■ **Data below**:
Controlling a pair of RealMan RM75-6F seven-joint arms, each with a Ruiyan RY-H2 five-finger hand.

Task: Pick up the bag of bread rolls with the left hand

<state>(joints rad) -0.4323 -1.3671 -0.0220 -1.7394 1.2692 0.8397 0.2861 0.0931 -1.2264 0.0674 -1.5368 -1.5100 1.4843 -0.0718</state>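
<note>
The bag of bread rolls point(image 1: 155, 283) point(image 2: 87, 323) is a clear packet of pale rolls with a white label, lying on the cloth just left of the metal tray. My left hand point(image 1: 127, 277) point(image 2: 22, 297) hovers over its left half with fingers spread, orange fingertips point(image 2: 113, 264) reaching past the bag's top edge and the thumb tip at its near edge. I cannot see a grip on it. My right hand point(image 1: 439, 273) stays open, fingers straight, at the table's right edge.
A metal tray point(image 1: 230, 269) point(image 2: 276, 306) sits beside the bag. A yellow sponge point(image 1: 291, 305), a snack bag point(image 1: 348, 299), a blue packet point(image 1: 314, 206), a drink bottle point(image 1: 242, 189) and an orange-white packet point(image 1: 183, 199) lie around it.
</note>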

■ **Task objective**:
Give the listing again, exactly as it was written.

■ **Response to this task**:
Controlling a pair of RealMan RM75-6F seven-joint arms, each with a Ruiyan RY-H2 five-finger hand.

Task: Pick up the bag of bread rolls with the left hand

<state>(joints rad) -0.4323 -1.3671 -0.0220 -1.7394 1.2692 0.8397 0.2861 0.0931 -1.2264 0.0674 -1.5368 -1.5100 1.4843 -0.0718</state>
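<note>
The bag of bread rolls point(image 1: 155, 283) point(image 2: 87, 323) is a clear packet of pale rolls with a white label, lying on the cloth just left of the metal tray. My left hand point(image 1: 127, 277) point(image 2: 22, 297) hovers over its left half with fingers spread, orange fingertips point(image 2: 113, 264) reaching past the bag's top edge and the thumb tip at its near edge. I cannot see a grip on it. My right hand point(image 1: 439, 273) stays open, fingers straight, at the table's right edge.
A metal tray point(image 1: 230, 269) point(image 2: 276, 306) sits beside the bag. A yellow sponge point(image 1: 291, 305), a snack bag point(image 1: 348, 299), a blue packet point(image 1: 314, 206), a drink bottle point(image 1: 242, 189) and an orange-white packet point(image 1: 183, 199) lie around it.
</note>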

This answer requires nothing more.